What would probably happen is that he’d get ill and excrete something like ‘The Truth About Charlie’.
Wow, what the heck was he thinking? Marie and I went to see this movie knowing nothing about it other than what we gleaned from seeing the trailer a few times. It looked like it could be good fun. It was good fun, but only because of the vast mother lode of mockable plot contrivances and hackneyed cinematic clichés. Marie kept having to shush me so that I wouldn’t disturb the other theatergoers, but my reaction was virtually involuntary.
Markie Mark (Mark Wahlberg): He should do his career a favor and only work in Paul Thomas Anderson’s films. He was amazing to the point of Oscar-worthiness in ‘Boogie Nights’, but in ‘Charlie’ he is a drab, generic schlub, with no facets that make us care (good or bad) what happens to him. And, with his Neanderthal forehead and furrowed brow, he looks remarkably like a constipated gorilla throughout this movie.
Thandie Newton: She makes the best of terrible, trite dialogue and contrived situations. She’s pretty darned cute and probably has good things in store for her career-wise.

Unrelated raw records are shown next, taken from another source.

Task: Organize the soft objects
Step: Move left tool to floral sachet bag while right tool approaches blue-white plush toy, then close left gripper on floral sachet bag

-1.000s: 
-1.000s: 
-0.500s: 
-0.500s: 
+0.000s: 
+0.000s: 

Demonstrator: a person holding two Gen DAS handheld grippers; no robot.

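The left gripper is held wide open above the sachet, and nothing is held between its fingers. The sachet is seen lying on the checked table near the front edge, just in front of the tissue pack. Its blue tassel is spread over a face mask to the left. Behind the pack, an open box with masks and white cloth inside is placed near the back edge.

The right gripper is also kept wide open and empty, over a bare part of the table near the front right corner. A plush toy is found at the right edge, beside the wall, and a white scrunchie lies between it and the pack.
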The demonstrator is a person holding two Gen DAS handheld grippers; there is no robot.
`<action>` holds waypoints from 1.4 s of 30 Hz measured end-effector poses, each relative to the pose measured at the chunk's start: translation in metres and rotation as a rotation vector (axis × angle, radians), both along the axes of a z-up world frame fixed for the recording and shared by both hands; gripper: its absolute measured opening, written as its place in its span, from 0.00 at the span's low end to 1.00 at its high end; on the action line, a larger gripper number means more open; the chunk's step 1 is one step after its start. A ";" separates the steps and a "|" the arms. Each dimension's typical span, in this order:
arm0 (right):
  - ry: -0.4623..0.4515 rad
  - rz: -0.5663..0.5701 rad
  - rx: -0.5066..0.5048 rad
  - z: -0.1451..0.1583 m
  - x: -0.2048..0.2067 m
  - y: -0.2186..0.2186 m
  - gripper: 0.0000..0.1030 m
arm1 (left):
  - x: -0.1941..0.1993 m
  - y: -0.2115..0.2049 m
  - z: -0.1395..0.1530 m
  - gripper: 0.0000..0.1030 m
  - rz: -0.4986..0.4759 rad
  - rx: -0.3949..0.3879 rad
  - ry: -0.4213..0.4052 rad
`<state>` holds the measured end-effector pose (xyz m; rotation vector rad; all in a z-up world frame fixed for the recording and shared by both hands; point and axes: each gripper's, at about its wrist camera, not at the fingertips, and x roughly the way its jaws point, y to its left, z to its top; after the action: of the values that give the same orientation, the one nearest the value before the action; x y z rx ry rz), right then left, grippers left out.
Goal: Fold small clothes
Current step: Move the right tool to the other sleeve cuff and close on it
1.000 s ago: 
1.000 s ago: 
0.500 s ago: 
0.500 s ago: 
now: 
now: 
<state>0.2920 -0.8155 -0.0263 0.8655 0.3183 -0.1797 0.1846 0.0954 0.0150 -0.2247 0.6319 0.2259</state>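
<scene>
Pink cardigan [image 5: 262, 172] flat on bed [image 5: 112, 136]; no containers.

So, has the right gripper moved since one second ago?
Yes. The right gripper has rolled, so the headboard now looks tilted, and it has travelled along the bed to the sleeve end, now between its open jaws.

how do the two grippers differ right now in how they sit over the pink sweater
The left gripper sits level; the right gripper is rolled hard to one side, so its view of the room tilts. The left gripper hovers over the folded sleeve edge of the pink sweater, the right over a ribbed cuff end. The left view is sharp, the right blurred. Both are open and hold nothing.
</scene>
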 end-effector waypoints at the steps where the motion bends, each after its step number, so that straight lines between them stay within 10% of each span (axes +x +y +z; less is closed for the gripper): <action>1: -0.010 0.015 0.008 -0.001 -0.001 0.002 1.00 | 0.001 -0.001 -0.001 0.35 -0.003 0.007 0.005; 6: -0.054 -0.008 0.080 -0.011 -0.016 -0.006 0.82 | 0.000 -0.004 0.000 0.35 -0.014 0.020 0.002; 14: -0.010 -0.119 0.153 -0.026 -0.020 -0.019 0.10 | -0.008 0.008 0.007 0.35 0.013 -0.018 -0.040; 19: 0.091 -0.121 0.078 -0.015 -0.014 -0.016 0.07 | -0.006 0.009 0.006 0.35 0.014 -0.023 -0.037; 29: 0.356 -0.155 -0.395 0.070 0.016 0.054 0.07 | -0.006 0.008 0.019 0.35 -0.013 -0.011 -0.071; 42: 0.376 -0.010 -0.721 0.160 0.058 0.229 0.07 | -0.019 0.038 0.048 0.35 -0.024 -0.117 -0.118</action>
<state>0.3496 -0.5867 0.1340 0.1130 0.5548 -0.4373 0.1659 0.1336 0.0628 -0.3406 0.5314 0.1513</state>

Tim Robbins: Looks like he cashed the check before filming began and had nothing to gain/lose from his performance. Not exactly sleepwalking, but certainly expending only the minimum amount of effort necessary to avoid shameful embarrassment.
Rest of Cast: Ehhh.
The good news is that nothing blows up, and there’s not much (for Hollywood) gratuitous violence, and none of the staged Matrix/XXX/etc fantasy-fighting. There is, however, a surplus of faux-romantic Parisian vignettes, but there are no sparks between…anyone in this movie.